**TASK TO CARRY OUT**
Once the line with "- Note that" is found in the data, output it and each following line exactly, up to and including the line with "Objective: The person", and nothing before or after.

:: DATA EXCERPT

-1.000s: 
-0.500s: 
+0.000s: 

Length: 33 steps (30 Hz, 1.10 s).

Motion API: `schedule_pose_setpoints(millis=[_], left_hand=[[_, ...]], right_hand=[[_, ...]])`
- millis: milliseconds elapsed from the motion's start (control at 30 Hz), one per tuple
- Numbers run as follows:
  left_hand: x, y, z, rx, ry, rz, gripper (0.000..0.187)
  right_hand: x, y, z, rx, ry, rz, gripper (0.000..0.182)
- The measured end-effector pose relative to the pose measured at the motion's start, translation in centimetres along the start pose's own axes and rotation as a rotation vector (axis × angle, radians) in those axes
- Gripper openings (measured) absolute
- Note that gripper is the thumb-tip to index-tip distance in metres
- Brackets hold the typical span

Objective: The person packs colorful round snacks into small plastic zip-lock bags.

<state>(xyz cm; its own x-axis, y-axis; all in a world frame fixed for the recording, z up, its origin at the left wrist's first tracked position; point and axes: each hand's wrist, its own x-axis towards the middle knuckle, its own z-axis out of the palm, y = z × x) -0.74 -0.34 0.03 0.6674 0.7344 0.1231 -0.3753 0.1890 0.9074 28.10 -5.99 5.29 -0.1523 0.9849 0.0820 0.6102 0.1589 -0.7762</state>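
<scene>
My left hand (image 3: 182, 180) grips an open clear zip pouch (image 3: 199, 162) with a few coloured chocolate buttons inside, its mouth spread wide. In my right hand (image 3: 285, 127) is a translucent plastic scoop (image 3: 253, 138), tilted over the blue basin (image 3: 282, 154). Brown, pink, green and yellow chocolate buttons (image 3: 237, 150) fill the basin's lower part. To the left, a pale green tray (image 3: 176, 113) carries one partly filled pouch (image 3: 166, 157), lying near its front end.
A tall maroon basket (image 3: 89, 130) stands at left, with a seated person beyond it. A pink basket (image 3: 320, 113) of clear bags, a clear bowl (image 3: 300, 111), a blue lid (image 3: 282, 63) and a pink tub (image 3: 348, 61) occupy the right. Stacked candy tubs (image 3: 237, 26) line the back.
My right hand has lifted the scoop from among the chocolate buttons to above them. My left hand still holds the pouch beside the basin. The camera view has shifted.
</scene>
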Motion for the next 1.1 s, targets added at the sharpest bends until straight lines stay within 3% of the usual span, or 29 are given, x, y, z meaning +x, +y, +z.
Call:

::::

**TASK SOLUTION**
- Note that gripper is the thumb-tip to index-tip distance in metres
- Brackets hold the typical span

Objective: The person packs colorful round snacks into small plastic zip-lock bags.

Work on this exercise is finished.